* Your assignment *
Return, with both end lines included, exactly what the data below holds from the line with "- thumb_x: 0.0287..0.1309" through the line with "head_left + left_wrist", though not the pictures.

* Records supplied *

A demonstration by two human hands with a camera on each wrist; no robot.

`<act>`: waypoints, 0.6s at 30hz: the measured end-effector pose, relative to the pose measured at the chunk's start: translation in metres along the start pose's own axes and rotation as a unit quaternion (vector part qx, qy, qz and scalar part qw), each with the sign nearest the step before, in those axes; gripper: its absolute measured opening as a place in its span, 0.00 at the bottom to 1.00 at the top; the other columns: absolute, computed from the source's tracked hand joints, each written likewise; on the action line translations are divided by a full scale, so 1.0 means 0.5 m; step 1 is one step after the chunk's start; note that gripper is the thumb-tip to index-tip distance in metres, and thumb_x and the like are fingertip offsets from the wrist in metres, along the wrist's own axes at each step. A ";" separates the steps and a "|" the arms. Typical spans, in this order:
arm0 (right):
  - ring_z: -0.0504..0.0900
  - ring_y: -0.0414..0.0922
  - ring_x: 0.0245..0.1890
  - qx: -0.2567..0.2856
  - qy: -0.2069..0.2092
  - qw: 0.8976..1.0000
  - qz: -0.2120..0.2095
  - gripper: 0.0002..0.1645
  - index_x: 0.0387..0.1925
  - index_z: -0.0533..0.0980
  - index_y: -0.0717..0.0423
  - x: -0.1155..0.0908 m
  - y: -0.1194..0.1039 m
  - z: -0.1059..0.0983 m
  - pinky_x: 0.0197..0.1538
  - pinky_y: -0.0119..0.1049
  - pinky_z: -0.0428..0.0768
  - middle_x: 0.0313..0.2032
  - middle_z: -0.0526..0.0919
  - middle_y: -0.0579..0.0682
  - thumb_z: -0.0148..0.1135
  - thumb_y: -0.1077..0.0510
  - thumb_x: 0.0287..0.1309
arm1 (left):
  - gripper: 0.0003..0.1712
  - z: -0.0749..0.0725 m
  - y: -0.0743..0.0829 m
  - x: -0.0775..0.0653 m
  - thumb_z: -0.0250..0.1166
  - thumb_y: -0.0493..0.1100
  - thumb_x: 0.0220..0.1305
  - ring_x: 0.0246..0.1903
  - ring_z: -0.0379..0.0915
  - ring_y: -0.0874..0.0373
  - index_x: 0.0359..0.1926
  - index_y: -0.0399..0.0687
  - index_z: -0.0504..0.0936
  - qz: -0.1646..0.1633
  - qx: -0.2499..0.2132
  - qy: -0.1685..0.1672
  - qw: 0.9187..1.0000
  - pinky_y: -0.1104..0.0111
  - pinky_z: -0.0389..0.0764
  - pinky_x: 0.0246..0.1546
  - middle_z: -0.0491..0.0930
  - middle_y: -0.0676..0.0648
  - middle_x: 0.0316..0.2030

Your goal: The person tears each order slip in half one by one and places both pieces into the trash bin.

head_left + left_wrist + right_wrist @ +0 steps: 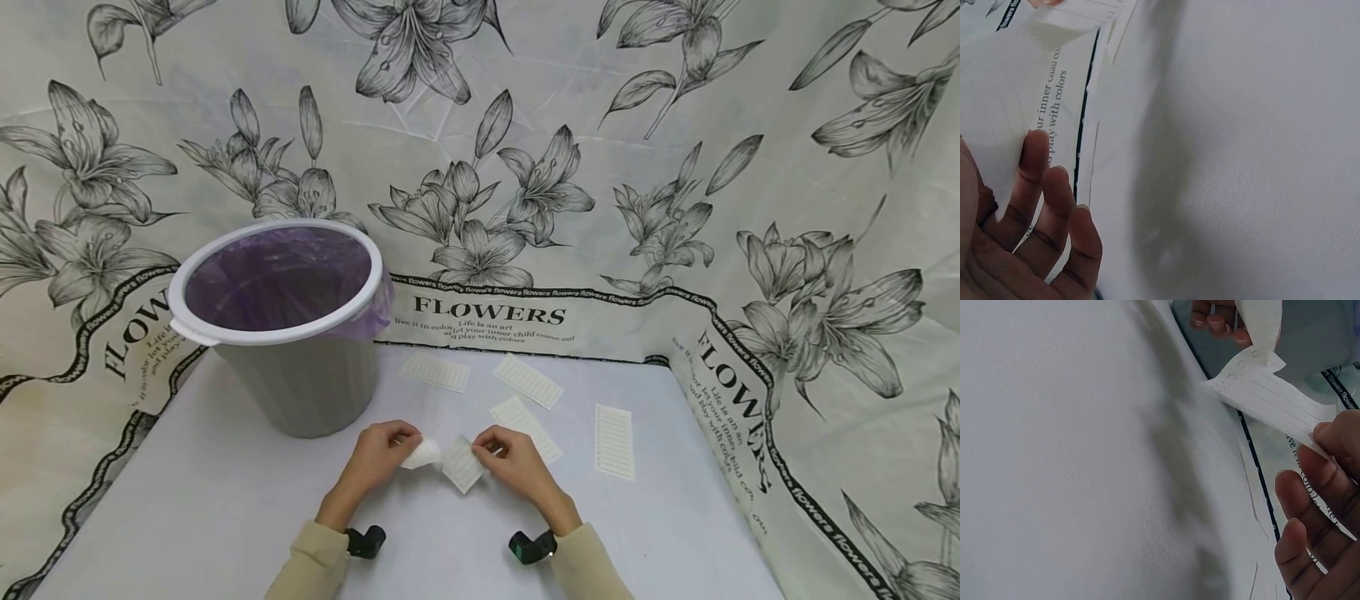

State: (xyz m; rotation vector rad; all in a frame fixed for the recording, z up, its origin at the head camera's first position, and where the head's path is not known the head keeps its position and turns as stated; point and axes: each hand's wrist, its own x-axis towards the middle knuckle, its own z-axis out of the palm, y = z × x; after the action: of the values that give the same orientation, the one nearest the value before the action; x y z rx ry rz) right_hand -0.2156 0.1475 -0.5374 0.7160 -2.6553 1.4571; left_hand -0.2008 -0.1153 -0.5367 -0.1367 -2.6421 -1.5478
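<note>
My left hand (375, 457) pinches one end of a small lined paper slip (462, 467), and my right hand (519, 465) pinches the other end, above the white table. Between the hands the slip is bent or partly torn, and I cannot tell whether its two parts are still joined. In the left wrist view the slip's blank side shows beside the left hand (1047, 231), whose other fingers are loosely bent. Ruled lines and small boxes appear on the slip (1272, 400) in the right wrist view, gripped between thumb and forefinger of the right hand (1322, 494).
Several similar lined slips lie beyond and to the right of the hands, including one upright slip (615, 442) at the right. A grey bin (307, 387) with a purple liner (281, 275) stands at the left. Flower-printed cloth (480, 325) borders the table (225, 517).
</note>
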 end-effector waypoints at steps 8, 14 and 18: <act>0.84 0.37 0.35 0.003 0.018 1.000 0.005 0.05 0.36 0.84 0.56 -0.002 0.002 -0.014 0.36 0.29 0.82 0.34 0.88 0.46 0.70 0.58 0.65 | 0.04 -0.009 -0.006 0.004 0.70 0.38 0.67 0.30 0.77 0.62 0.39 0.42 0.88 0.002 0.000 0.014 1.000 0.72 0.78 0.29 0.87 0.49 0.33; 0.83 0.35 0.34 0.009 0.020 1.000 0.014 0.05 0.35 0.84 0.57 -0.002 0.004 -0.018 0.35 0.28 0.81 0.33 0.88 0.47 0.70 0.58 0.65 | 0.05 -0.014 -0.006 0.003 0.70 0.40 0.67 0.30 0.77 0.62 0.39 0.42 0.88 -0.007 -0.006 0.016 1.000 0.72 0.78 0.30 0.87 0.49 0.33; 0.83 0.35 0.34 0.017 0.019 1.000 0.017 0.06 0.35 0.84 0.57 -0.002 0.004 -0.018 0.35 0.28 0.81 0.33 0.88 0.48 0.69 0.58 0.66 | 0.06 -0.017 -0.005 0.001 0.70 0.40 0.68 0.30 0.77 0.62 0.40 0.42 0.88 -0.009 -0.007 0.016 1.000 0.72 0.77 0.29 0.87 0.50 0.33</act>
State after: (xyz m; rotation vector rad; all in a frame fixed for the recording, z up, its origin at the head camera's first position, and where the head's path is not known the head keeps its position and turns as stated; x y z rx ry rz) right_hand -0.2173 0.1562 -0.5343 0.6420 -2.6335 1.5104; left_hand -0.2015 -0.1237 -0.5346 -0.0877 -2.6152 -1.5612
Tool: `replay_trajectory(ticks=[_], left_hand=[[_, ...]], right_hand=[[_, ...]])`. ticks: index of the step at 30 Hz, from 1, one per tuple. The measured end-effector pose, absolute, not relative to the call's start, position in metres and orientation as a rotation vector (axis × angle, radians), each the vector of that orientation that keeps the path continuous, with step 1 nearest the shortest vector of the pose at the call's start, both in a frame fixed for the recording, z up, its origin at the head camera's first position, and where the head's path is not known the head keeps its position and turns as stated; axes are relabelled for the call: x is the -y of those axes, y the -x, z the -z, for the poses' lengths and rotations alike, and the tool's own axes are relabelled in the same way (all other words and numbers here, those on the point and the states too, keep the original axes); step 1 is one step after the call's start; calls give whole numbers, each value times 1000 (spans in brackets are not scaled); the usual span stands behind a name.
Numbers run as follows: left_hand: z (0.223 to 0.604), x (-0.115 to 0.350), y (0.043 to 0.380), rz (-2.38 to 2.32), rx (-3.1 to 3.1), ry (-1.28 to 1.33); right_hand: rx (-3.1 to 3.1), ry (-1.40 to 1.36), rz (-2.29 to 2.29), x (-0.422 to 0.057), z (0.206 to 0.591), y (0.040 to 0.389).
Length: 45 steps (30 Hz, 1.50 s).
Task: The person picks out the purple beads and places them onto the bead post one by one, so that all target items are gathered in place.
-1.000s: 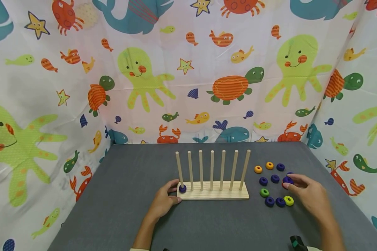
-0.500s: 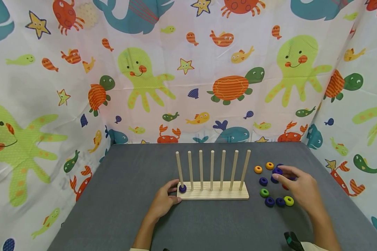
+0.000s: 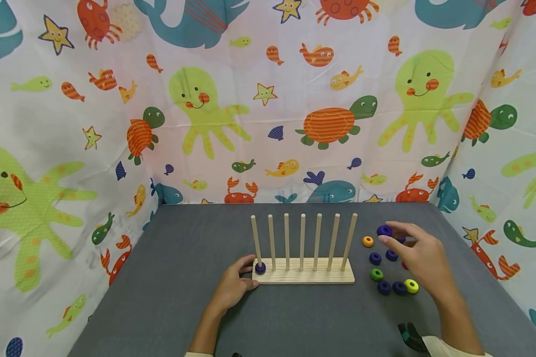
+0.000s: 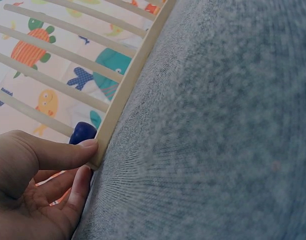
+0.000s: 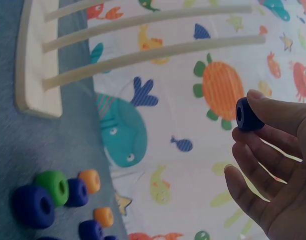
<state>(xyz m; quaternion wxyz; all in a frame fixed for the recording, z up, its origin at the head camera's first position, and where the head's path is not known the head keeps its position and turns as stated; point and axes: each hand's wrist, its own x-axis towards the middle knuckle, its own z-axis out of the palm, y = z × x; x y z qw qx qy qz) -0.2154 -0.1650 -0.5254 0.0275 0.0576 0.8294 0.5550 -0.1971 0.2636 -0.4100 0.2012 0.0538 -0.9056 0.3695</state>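
Note:
A pale wooden peg stand [image 3: 302,277] with several upright pegs stands on the table. One dark blue ring [image 3: 260,268] sits at the foot of its leftmost peg. My left hand [image 3: 233,286] grips the left end of the base, its thumb [image 4: 68,152] on the front edge in the left wrist view. Raised off the table to the right of the stand, my right hand [image 3: 422,255] pinches another dark blue ring [image 5: 248,116] between thumb and fingers. The ring's hole faces the pegs in the right wrist view.
Loose rings lie right of the stand: an orange ring [image 3: 368,241], a green ring [image 3: 376,274], a yellow ring [image 3: 411,286] and several dark blue ones [image 3: 384,287]. A red one is partly hidden by my right hand. A sea-animal curtain [image 3: 268,64] hangs behind the grey table [image 3: 183,248].
My right hand has lifted the dark blue ring from the right of the loose rings and carried it up and leftward. The left hand stays on the base.

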Motion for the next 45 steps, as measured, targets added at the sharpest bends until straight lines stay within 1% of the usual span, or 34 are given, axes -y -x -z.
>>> replay_trajectory(ticks=[11, 28, 45], left_hand=[[528, 165, 216, -1703, -2569, -171], [526, 165, 216, -1733, -2553, -189], [525, 165, 217, -1711, -2565, -176]], right_hand=[[2423, -288, -961, -237, 387, 196], [2259, -491, -1021, -199, 352, 196], [2222, -713, -1081, -157, 345, 203]])
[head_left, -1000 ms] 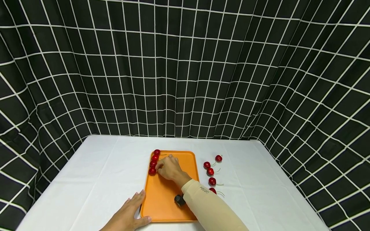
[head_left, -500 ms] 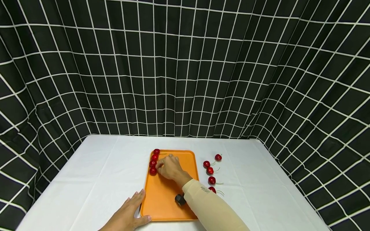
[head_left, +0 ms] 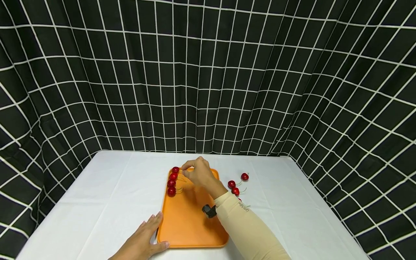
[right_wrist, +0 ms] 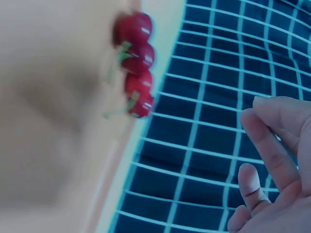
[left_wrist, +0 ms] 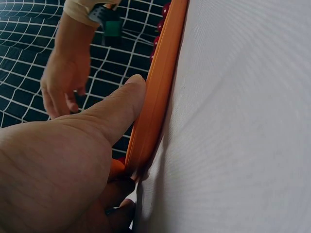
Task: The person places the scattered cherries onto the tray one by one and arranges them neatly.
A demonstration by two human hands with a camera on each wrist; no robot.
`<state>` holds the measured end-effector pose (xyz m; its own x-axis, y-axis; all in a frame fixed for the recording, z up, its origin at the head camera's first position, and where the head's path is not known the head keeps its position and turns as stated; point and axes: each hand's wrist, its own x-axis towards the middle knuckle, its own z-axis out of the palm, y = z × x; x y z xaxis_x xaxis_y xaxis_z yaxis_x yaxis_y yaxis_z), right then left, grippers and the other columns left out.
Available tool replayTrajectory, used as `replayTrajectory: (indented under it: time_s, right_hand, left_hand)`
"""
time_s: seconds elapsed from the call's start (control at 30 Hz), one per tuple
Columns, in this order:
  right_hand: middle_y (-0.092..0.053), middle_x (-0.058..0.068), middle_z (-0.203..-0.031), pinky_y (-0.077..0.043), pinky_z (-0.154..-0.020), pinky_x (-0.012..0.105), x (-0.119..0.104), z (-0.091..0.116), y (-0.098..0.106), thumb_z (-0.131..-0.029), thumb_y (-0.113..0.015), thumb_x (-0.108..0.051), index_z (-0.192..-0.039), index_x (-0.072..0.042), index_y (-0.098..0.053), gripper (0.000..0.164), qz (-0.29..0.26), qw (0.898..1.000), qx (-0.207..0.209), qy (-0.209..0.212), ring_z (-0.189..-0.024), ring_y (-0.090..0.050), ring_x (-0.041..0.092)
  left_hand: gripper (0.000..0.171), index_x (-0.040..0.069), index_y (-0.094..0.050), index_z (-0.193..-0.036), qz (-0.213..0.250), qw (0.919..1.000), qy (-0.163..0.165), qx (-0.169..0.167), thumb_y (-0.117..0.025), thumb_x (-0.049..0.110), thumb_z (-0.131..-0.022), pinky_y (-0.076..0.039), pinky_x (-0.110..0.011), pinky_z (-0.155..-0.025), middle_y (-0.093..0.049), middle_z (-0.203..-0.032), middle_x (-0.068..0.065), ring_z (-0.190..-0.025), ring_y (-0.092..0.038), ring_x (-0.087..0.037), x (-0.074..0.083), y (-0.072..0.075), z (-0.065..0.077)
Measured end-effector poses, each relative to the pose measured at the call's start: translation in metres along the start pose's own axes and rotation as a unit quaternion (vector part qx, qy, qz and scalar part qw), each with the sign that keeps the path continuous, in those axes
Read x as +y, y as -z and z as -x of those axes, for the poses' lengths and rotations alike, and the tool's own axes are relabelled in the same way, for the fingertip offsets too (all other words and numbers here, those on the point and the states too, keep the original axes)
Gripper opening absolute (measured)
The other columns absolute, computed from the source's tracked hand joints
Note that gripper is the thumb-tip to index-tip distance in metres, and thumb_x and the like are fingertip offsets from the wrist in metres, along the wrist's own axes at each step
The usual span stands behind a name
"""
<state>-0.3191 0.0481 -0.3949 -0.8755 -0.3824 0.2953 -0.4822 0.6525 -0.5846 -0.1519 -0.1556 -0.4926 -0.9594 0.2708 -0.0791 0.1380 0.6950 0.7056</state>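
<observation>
An orange tray [head_left: 185,231] lies on the white table. Several red cherries [head_left: 171,183] with pale stems line its left edge toward the far corner. My left hand [head_left: 143,236] rests at the near left corner, fingers along the side and thumb at the front rim. In the left wrist view the thumb touches the tray's rim [left_wrist: 160,97]. Above the tray's far part, my right hand [head_left: 201,173] hovers with bent, loose fingers and nothing between them. The right wrist view shows those fingers [right_wrist: 272,155] apart from the row of cherries [right_wrist: 139,80].
More cherries [head_left: 235,191] lie scattered on the white tablecloth [head_left: 279,209] right of the tray; my right forearm partly covers that side. A black wrist device [head_left: 209,211] sits on the right arm. Behind the table hangs a black curtain [head_left: 182,94] with white grid lines.
My right hand has let go of the nearest cherry in the row and moved up and away toward the tray's far edge. The left hand has stayed in place.
</observation>
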Motion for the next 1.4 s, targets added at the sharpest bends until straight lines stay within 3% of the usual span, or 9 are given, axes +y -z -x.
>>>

* Output for this task *
  - thumb_x: 0.0287..0.1309
arm1 (left):
  - gripper: 0.0003..0.1712
  - z: -0.0749..0.0725 m
  - y: -0.0743..0.0829 m
  - x: -0.0775..0.0653 m
  - thumb_z: -0.0250..0.1166
  - thumb_y: -0.0493..0.1100
  - thumb_x: 0.0220..0.1305
  - ring_x: 0.0246..0.1903
  - ring_z: -0.0379..0.0915
  - ring_y: -0.0874..0.0373
  - index_x: 0.0359..0.1926
  - index_y: -0.0399..0.0687
  - index_z: -0.0504..0.0936
  - qz: -0.1646..0.1633
  - qx: -0.2499..0.2132
  - qy: -0.1685..0.1672
  - qw: 0.9187..1.0000
  - pinky_y: -0.1104..0.0111
  - pinky_z: -0.0389..0.0764
  - pinky_x: 0.0246..0.1546
  - middle_z: -0.0491..0.0930
  - middle_y: -0.0676..0.0648
  - middle_x: 0.0316..0.2030

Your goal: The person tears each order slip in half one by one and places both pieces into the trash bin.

head_left + left_wrist + right_wrist @ +0 steps: 

What needed an answer now has one.